• **Instructions for the task**
Each line below from the one containing "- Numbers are" through the one containing "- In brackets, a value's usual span" should be output exactly as it stands, and no other line should appear.

• **Provided data**
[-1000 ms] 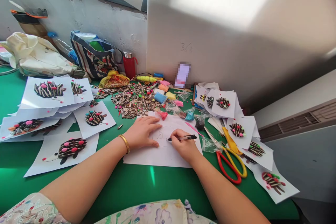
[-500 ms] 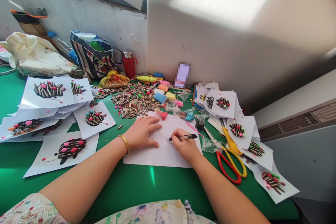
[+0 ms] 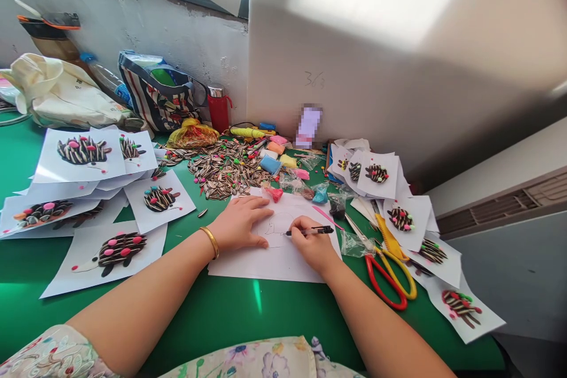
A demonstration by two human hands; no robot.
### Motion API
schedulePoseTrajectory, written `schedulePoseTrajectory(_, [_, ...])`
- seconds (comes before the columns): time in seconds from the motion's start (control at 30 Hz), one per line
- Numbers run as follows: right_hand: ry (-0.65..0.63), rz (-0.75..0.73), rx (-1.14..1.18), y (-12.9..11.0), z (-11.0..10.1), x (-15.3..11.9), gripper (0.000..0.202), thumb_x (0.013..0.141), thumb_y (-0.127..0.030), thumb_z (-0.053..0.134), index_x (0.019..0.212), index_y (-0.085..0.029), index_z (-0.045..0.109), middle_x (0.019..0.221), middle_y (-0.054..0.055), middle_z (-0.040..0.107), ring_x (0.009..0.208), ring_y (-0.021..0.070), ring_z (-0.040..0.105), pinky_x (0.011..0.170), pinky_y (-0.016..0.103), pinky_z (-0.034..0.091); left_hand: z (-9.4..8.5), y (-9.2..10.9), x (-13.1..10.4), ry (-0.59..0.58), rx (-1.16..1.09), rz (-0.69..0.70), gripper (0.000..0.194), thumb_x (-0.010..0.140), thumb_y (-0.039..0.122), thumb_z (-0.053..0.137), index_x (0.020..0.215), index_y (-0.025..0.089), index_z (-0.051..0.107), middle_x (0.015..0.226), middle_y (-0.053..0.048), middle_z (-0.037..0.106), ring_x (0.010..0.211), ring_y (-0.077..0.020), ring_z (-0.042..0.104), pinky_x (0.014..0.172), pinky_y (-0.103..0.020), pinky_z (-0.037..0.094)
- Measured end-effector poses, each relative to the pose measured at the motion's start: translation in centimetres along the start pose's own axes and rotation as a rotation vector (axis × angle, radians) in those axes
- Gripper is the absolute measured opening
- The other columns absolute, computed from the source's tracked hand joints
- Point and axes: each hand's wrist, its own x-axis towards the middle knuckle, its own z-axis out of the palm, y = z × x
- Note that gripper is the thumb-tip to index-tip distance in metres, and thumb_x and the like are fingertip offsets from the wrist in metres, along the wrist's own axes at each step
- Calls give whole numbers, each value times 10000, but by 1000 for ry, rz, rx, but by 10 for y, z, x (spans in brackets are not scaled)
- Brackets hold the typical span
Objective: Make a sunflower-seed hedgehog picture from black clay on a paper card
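White paper (image 3: 266, 266) lies in front of me on the green table, with thin dark lines drawn on it. My left hand (image 3: 239, 223) rests flat across the paper's left side, fingers spread. Closed around a black pen (image 3: 319, 230), my right hand (image 3: 310, 243) sits on the paper's right part, with the pen's tip at the drawn lines. Just beyond the paper are a heap of striped sunflower seeds (image 3: 225, 168) and small packets of coloured clay, among them a blue one (image 3: 270, 165) and a black one (image 3: 337, 207).
Scissors (image 3: 390, 277) with red and yellow handles and a yellow craft knife (image 3: 390, 237) lie right of the paper. Sheets with seed hedgehogs (image 3: 121, 251) spread at left, and more cards (image 3: 401, 220) at right. A red flask (image 3: 218, 109), a striped bag (image 3: 157, 94) and a phone (image 3: 309, 127) stand at the back.
Almost nothing differs. My right hand and the pen have shifted very slightly over the drawing, while my left hand stays in place.
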Motion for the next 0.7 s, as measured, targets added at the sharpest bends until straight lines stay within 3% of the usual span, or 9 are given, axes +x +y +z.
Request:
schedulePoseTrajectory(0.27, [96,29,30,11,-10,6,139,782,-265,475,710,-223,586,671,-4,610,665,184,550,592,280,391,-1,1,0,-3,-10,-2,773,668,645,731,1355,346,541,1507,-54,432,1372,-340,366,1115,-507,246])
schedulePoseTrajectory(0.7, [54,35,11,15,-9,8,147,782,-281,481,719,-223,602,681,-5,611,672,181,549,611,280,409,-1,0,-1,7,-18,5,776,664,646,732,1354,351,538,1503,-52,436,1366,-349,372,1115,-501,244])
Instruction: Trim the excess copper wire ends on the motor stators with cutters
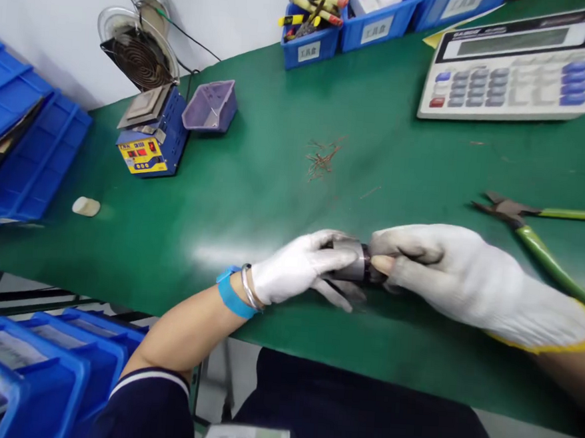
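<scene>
A grey metal cylinder [350, 260] with a dark, coppery right end is held just over the green table [254, 196], near its front edge. My left hand [309, 265], in a white glove, wraps round the cylinder's left part. At its right end my right hand [434, 269], gloved in white with a yellow cuff, pinches with thumb and forefinger; a bare thumb tip shows. What lies between those fingertips is hidden. Beyond the hands, thin copper wire scraps [322, 161] lie on the table.
Green-handled cutters [511, 211] lie at the right, below a large calculator [513, 67]. Blue tool boxes [311, 50] line the back. Further left are a purple tray [210, 106], a blue-yellow device [152, 146], a fume fan [141, 55] and a white piece [86, 206]. Blue bins [51, 369] stand lower left.
</scene>
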### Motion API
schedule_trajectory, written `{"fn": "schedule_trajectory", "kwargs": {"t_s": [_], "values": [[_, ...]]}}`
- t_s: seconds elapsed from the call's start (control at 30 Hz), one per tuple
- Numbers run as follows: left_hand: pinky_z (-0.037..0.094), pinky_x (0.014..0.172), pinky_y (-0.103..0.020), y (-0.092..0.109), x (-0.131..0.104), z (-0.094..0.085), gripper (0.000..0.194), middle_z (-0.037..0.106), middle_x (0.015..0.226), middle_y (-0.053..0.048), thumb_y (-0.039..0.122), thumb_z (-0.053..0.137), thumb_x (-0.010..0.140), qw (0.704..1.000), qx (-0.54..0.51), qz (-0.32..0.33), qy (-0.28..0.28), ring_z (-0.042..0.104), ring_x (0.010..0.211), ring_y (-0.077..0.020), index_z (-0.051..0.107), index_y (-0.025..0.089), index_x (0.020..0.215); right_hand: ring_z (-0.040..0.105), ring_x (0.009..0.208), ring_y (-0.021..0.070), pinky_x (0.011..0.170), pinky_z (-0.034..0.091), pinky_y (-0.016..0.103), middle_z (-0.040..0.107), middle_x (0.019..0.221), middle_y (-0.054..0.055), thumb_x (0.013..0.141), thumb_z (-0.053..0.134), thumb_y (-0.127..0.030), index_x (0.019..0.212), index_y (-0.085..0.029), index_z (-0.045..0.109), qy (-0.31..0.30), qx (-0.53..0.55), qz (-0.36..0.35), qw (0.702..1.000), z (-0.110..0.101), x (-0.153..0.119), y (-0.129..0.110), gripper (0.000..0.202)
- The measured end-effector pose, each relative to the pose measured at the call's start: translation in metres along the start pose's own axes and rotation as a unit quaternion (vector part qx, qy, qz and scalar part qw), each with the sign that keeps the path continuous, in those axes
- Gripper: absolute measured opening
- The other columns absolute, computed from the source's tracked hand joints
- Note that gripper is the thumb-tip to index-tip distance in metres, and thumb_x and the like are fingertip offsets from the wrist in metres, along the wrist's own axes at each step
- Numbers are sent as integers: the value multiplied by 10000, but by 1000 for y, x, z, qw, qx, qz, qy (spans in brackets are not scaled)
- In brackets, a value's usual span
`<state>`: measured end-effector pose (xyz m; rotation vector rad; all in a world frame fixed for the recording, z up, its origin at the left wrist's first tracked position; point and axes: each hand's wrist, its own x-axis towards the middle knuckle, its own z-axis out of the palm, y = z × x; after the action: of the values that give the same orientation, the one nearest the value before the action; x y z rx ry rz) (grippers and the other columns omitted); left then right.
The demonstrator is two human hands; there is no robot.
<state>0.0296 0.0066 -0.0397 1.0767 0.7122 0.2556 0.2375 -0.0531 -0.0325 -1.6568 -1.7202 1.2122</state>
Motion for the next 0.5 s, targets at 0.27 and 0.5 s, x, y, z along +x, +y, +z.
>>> {"fn": "schedule_trajectory", "kwargs": {"t_s": [0.27, 0.5], "values": [[591, 884, -399, -20, 3, 6, 614, 693, 1142, -102, 433, 788, 686, 884, 352, 278, 131, 712, 960, -239, 571, 195, 1209, 520, 593, 175, 548, 396, 304, 600, 652, 42, 773, 460, -738, 737, -193, 618, -11, -7, 23, 1000, 6, 8, 7, 568], [549, 957, -463, -5, 8, -5, 452, 750, 1021, -62, 451, 740, 683, 820, 528, 173, 137, 694, 1002, -305, 707, 231, 1076, 623, 721, 239, 624, 464, 374, 688, 837, 58, 819, 426, -622, 911, -237, 675, -8, -186, 62, 981, -3, 12, 9, 467]]}}
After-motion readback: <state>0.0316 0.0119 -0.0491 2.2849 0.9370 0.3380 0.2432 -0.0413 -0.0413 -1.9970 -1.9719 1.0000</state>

• **Final answer**
- Numbers are sent as integers: the value multiplied by 10000, but by 1000 for y, x, z, qw, qx, qz, qy (spans in brackets are not scaled)
- In brackets, a value's usual span

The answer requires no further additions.